But being discharged from hospital at this time of year carries some significant risks, a new study shows.

Patients sent home around Christmas time are more likely to have bad outcomes than those discharged at other times, including increased higher risks of readmission and death.

The research, led by Dr. Lauren Lapointe-Shaw, an internist at Toronto General Hospital and a PhD student at the University of Toronto, confirms what health workers and patients alike know anecdotally: December holidays are a challenging time of year to be in the health system.

The new study, published in The BMJ, helps pinpoint how this plays out for hospital patients.

Dr. Lapointe-Shaw and her team examined data from more than 200 Ontario hospitals between 2002 and 2016. They compared discharge data for more than 200,000 patients sent home during the two-week period around Christmas and New Year’s with that of more than 450,000 similar patients discharged during November and January.

All the patients had spent significant time in hospital and were discharged home. The study excluded the sickest of the sick, patients who were sent to nursing homes, and long-term care and rehabilitation facilities.

The most striking finding was that those discharged during the holidays were far less likely to get follow-up care – 39 per cent less likely to see a physician within seven days and 35 per cent less likely after 14 days.

The Christmas patients were also 16 per cent more likely to be readmitted to a hospital within seven days, and nine per cent more likely to be readmitted within 30 days.

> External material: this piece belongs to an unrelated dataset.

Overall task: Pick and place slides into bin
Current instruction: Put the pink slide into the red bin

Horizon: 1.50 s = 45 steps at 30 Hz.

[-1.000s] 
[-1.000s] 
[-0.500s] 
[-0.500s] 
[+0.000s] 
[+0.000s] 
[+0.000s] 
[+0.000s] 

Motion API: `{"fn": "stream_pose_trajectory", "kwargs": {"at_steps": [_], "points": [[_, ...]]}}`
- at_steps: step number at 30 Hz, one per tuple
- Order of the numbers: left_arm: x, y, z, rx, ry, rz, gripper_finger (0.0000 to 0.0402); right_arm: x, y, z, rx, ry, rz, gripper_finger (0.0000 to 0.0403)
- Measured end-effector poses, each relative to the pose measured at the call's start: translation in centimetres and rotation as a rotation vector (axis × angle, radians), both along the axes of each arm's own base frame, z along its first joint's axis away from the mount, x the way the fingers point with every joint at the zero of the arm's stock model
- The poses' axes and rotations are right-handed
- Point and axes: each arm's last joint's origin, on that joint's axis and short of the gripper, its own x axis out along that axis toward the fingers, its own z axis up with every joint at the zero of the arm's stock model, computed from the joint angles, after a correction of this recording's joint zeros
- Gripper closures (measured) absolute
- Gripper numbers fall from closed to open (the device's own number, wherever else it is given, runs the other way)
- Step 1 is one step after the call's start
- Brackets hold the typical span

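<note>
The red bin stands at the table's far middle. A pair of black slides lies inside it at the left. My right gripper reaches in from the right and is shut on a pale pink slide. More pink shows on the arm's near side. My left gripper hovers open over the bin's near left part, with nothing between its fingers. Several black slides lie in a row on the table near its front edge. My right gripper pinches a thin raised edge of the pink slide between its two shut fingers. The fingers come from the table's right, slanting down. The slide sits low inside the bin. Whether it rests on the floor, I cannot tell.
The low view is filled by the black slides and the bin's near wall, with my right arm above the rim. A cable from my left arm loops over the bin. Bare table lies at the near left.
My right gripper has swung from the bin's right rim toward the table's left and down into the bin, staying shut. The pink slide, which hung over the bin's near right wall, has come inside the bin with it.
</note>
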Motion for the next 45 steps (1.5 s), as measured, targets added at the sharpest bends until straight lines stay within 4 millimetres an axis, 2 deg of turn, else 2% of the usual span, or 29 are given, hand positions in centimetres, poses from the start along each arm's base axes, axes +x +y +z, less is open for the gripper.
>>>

They were also nine per cent more likely to end up in the emergency room.

Presented another way, Dr. Lapointe-Shaw’s data reveal that, for every 100,000 patients discharged during the Christmas period, there were 26 excess deaths, 188 excess hospital admissions, 483 excess ER visits, and 2,999 fewer follow-up appointments.

The study shows that those hit hardest are patients with serious conditions such as heart failure and chronic obstructive pulmonary disease.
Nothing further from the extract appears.